America’s criminal justice system is premised upon the notion of blind justice.  The concept essentially posits that in matters where a person has been accused of committing wrongs against society, that the processes used and people who investigate and determine such a person’s guilt will both be free of prejudices and biases.

The idea is a wonderful one to aspire to and idealize, regardless of its originality.  Every actor in every level of our country’s criminal justice system, from the prosecutors to the judges, is taught to adhere to this basic standard.  It’s too bad that the police didn’t seem to get the memo.

Now before I start getting angry emails from cops and acquire wheel boots on my car, I should clarify that I know not every cop is corrupt or doesn’t do their job in accordance with fairness.  I just made that blanket statement for comedic purposes.  The more accurate statement would be that at the very least, a vast majority both managing and patrol officers in the New York Police Department seem to have trouble with the whole concept of blind justice.
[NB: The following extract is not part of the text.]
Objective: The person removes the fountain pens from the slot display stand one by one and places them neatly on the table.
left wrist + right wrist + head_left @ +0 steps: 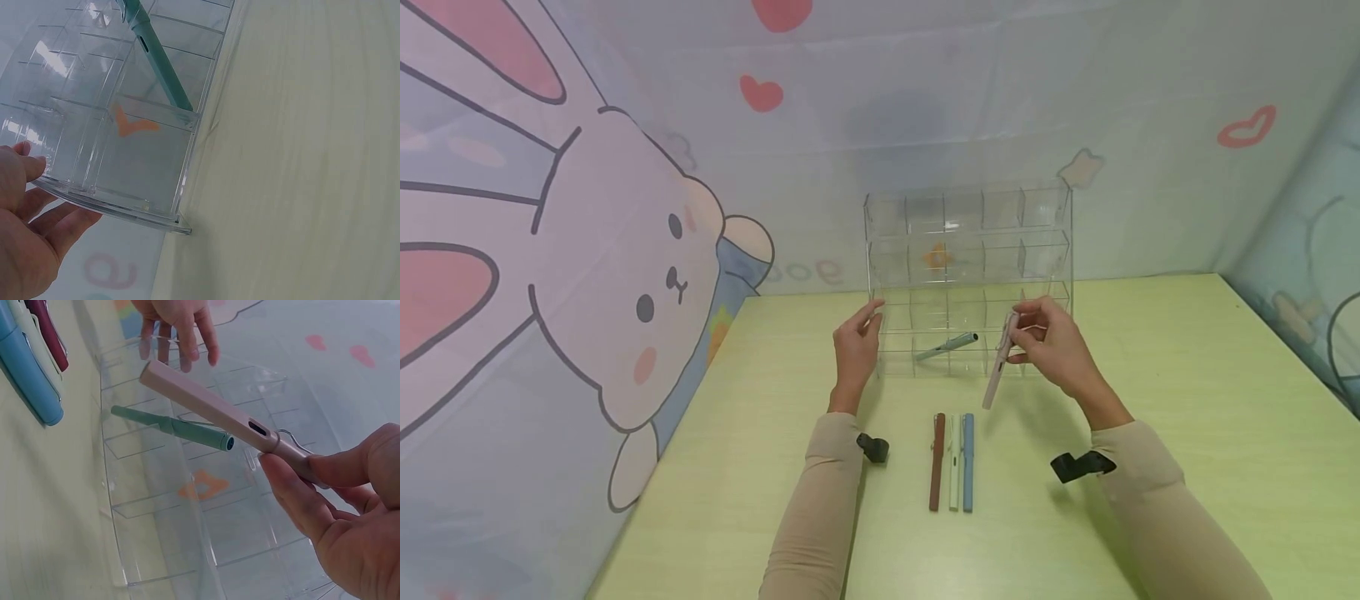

The good news is that the heat is off the Los Angeles Police Department for now.  The bad news is that residents of New York now have to contend with ticket quotas.  If you haven’t heard about the controversy, the idea behind ticket quotas is that police officers are required by their precinct chiefs to issue a certain amount of tickets each month.  The reason it’s done is because tickets carry fines, which when paid, contribute to government coffers for use for everything from public programs, government payrolls, and of course grease money (just watch The Wire if you don’t believe me).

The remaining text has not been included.